Last, the piousness of religious zealots amazes me. But we’ve witnessed it before, just days after September 11, 2001. From the PBS Faith and Doubt at Ground Zero, Reverend David Benke, Lutheran Minister, related the following.
“The Yankee Stadium day was pivotal in my entire life. It was a day when everything that I had stood for as a human being, as well as a person of faith, was going to be on the line. When I shared the podium with representatives of all the major faiths and prayed, that prayer became the center of a major controversy. The very next day, I began to get messages filled with hate. They were messages not from people outside of my tradition but from within my tradition. And they were messages that nailed me to the floor, frankly, emotionally. They just said, “You were wrong to be there. You never should have gone to Yankee Stadium. You are a heretic. You have dishonored your faith.” One man said genuine terrorism was me. He said, “Planes crash, and people die. Nothing big about that.” Genuine terrorism was me giving that prayer.”

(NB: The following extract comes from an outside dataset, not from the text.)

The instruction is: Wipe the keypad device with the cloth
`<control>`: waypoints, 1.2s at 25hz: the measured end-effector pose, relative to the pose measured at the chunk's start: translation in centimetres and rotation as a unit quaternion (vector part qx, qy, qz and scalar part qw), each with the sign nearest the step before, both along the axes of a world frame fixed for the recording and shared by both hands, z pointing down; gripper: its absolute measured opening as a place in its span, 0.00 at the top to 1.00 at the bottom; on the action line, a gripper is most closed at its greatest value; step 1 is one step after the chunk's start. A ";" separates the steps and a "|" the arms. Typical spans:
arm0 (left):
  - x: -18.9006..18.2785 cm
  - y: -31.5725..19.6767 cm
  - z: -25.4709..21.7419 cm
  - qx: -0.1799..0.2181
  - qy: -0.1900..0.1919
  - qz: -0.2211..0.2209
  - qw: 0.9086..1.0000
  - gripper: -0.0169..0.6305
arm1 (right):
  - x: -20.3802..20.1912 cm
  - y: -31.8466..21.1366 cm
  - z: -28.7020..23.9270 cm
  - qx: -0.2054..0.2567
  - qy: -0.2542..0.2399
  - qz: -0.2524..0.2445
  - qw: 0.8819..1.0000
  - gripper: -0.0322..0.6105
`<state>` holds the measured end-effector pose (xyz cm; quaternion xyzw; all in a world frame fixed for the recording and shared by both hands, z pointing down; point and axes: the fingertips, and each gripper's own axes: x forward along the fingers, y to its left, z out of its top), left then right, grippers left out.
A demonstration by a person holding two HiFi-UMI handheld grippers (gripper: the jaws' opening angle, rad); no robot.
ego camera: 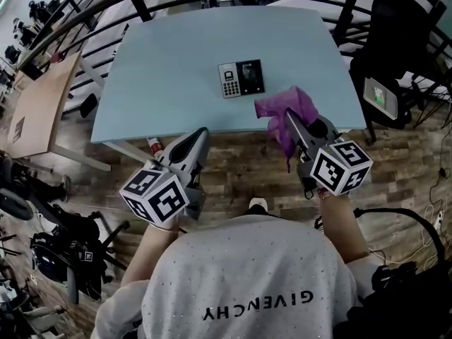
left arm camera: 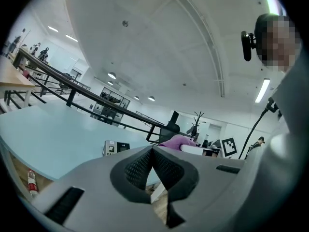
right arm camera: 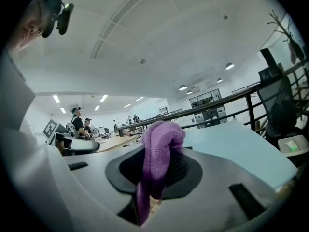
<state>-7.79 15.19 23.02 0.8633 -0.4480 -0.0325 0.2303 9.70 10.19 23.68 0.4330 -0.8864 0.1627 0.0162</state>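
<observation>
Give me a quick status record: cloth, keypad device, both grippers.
cloth: purple, clamped in right gripper, hanging from its jaws
keypad device: flat on table, apart from both grippers
left gripper: shut, empty
right gripper: shut on cloth
wiping: not yet begun

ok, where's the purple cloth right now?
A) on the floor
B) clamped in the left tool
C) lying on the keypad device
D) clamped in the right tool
D: the purple cloth is pinched in the right tool and hangs from its jaws. The left tool is shut on nothing, and the keypad device sits uncovered on the table.
</observation>
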 end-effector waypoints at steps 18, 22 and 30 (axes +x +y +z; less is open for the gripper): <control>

In a lot of ways, Americans are left holding the bag for ‘chicken.’ We always have. We’ve just ignored it. In 2016, I wrote of an old story about a man wanting to become a locomotive engineer. Accordingly, the lead instructor presented the applicant with a problem.
“If you had one train coming from one direction at 55 mph and another train coming from another direction at 45 mph, what would you do?”
Thinking for a minute, the applicant responded, “I think I’d call my brother.”
“That’s an extraordinary answer. Why would you do that?”
“Because my brother has never seen a train wreck before.”
In life and medicine, everyone expects a miracle. It feels impossible that something horrific will happen. Eventually, though, miracles don’t happen. So we ignore our liability while combing through everything of the other guy. “Of course I’m right. It’s the other guy’s fault.” Maybe that’s the excuse we’ll present God. “It’s that guy’s fault.” I know that each of us supports a darker truth: It’s that one day, we’ll crash. If the debt limit is not raised, people will suffer and die. The decisions that Florida’s leaders will make are likely to kill more people. and religious zealots will continue to flourish because its members will look away. It’s not about personal accountability. It’s about ‘chicken.’ And if we continue to play ‘chicken,’ one day, many people will get ‘wrecked,’ but that’s ‘standard operating procedure’ today.